Film critic Raja Sen agrees and says Mumbai Mirror had more credibility than any of the other Times group publications.

“The whole episode was shocking. The statement that came from them was bizarre. There can be no justification for changing the rating and public feedback can’t have a bearing on a review,” he says.

Regarding the rating system, Desai states that personally he’d love to do away with the rating system. “I am not very comfortable with the idea of reducing a film to five stars or two hearts – it is a bit condescending. I can write about a film but, if given a choice, I’d rather not rate it. Foreign publication like The New York Times don’t rate films, but reviewers here haven’t really found a way around it,” he says.

Desai, however, says it is unlikely for print publications to get rid of the rating system “because most readers don’t have the time to read the entire review”. “But I am sure most film critics would rather just write a review than give stars because there’s no set way of doing it anyway,” he says.

Film critic Mayank Shekhar believes that the rating system is “hugely reductive”, “condescending” and “is like giving a report card in an exam”. “The rating style of review has made everyone from astrologists to radio jockeys reviewers since there is no need to write anything that looks at a movie from a context of narrative, culture, politics, etc,” says Shekhar.

Shekhar agrees with Desai about the Internet being a more accommodating platform. “Thank god for the internet because space for any kind of independent opinion has shrunk in the mainstream media anyway.”

Shubhra Gupta, film critic with The Indian Express, says readers should not just rely on the ratings. “Ratings are deeply reductive and they do not tell you the whole story. I think readers should take the ratings or the ‘stars’ as just an indicator and actually read the review to know what the critic has to say,” she says.

Film critic Anupama Chopra says ratings and giving so-called stars to a movie is something that she has struggled with through her career.
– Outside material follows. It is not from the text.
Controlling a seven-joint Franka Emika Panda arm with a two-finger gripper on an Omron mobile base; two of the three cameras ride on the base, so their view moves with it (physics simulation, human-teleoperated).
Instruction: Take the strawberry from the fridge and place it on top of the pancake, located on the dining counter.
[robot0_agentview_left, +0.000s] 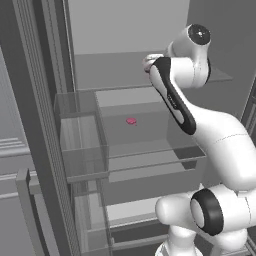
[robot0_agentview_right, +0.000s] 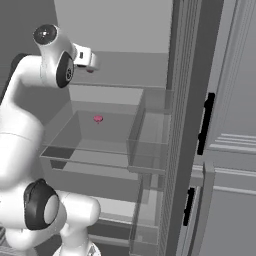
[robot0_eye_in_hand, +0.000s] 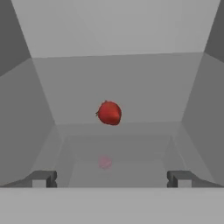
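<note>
The fingers (robot0_eye_in_hand: 43, 178) stood wide apart and held nothing, their two dark tips far out to either side at the bottom of the hand view. Between them and beyond them, well clear of both tips, sat the strawberry (robot0_eye_in_hand: 109, 113), a bright red lump resting on an upper glass shelf (robot0_eye_in_hand: 118, 89) inside the fridge (robot0_agentview_left: 40, 100). Nothing had closed around it, so the pick-up itself had not yet been made.

Through the glass below the strawberry a fainter, flatter pink piece (robot0_eye_in_hand: 104, 162) showed on a lower shelf; in the left base view this pink piece (robot0_agentview_left: 131, 121) lay alone near the middle of that lower shelf, well apart from the hand. In the right base view the gripper (robot0_agentview_right: 90, 61) reached into the open fridge at the level of the upper shelf, with a speck of red just beside it.

By my reading, the fridge was already open and the hand lined up on the fruit. Left to do: close in, grasp, withdraw, and carry it to the pancake on the dining worktop.
</note>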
Chopra says she had tried to dispense with the rating system for a bit during her stint with NDTV but it didn’t quite work. “For a long time, I did not give stars but we found that they were needed because people don’t even have the time to watch a three-minute review.”

She adds that most film reviewing is not really a critique as much as it is a consumer service. “I watch a movie on Wednesday and sometimes on a Thursday, and I don’t have the luxury of time. My job is basically to tell the viewer what I think of the movie and whether they should spend their money and time on it. So, in that context, ratings do have some importance.”

Sen says when he first started reviewing for Rediff, the platform did not give ratings but today readers are used to it. “I agree breaking down a movie to any sort of empirical chart is difficult but many people may not want to read my entire review and rather scroll down and see the rating to make up their mind about the movie,” he says.

Sen says, at the end of the day, he is not writing for himself and has to get through to the reader at some level. “Ratings help you do that so I wouldn’t really say we should do away with them. You just have to find the right balance.”